- What you are asked to do
Establish how many lines below contain the string "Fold". Respond with that number alone.

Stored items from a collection
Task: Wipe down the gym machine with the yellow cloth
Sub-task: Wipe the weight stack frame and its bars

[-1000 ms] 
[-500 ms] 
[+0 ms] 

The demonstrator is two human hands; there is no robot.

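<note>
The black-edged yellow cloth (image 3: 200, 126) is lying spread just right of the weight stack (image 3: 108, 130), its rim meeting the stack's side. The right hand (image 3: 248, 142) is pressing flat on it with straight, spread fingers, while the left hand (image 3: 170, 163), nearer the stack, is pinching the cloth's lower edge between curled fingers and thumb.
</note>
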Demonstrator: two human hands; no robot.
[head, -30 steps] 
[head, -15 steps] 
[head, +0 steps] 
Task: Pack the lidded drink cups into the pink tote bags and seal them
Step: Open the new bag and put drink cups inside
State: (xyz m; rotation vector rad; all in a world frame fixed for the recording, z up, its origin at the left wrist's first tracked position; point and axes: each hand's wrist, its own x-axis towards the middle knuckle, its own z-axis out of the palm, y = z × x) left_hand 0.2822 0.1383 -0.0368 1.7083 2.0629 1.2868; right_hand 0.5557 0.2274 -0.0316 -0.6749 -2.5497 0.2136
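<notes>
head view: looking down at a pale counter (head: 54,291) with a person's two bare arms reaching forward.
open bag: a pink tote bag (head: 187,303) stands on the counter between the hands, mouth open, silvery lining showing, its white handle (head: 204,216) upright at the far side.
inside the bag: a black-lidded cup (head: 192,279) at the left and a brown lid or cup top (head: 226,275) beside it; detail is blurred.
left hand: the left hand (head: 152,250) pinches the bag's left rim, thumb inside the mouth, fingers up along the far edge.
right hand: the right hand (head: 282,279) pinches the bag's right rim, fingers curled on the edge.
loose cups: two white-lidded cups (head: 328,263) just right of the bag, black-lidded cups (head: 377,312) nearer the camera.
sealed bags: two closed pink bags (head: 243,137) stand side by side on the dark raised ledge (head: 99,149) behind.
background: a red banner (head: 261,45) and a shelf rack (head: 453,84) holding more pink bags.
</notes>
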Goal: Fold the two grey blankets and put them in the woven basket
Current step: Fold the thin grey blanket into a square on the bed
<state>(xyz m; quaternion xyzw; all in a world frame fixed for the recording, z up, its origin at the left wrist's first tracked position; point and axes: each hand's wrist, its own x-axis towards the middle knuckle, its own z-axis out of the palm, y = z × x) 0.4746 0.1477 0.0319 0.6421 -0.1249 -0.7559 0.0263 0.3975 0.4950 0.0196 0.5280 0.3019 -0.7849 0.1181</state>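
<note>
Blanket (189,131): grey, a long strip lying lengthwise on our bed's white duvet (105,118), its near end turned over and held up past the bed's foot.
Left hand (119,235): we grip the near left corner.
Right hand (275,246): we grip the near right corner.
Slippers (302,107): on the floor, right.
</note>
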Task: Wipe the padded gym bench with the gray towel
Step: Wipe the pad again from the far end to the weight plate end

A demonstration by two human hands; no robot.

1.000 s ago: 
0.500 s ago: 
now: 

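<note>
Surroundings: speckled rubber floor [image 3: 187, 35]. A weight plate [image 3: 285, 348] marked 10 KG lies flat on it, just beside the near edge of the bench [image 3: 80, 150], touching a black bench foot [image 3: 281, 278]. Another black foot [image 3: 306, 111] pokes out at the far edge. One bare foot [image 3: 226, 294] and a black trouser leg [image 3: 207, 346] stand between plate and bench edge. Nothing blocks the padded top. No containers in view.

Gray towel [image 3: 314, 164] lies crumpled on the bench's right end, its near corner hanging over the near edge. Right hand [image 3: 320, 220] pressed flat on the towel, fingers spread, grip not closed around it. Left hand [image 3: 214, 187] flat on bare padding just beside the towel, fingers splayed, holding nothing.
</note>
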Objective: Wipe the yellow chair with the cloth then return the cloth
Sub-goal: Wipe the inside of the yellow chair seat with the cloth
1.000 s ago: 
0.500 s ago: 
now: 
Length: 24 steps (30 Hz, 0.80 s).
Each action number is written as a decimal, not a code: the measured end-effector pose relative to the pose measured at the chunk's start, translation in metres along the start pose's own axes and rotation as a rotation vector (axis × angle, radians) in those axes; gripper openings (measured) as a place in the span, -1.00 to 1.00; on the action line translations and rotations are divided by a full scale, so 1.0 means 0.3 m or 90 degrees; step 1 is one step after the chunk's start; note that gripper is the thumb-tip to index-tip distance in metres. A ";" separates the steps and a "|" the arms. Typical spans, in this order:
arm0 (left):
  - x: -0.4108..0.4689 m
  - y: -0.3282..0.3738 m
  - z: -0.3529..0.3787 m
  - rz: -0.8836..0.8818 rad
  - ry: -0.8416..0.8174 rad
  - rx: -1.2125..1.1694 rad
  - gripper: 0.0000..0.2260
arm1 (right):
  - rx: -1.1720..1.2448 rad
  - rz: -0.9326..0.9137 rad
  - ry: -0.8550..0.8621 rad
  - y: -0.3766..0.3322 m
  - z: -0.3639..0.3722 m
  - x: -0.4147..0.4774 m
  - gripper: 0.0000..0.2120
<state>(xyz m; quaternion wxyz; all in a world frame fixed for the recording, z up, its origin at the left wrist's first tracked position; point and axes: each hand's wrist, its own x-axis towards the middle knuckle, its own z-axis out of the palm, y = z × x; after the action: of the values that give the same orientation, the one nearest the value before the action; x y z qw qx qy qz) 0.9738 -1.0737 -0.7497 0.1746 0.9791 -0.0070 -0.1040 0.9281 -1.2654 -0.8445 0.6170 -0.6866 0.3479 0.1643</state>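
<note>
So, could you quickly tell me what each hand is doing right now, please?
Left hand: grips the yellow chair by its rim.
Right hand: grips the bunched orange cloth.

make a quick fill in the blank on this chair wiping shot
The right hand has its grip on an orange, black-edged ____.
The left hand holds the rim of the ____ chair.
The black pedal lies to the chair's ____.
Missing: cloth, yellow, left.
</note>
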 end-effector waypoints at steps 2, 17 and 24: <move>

- Problem solution
2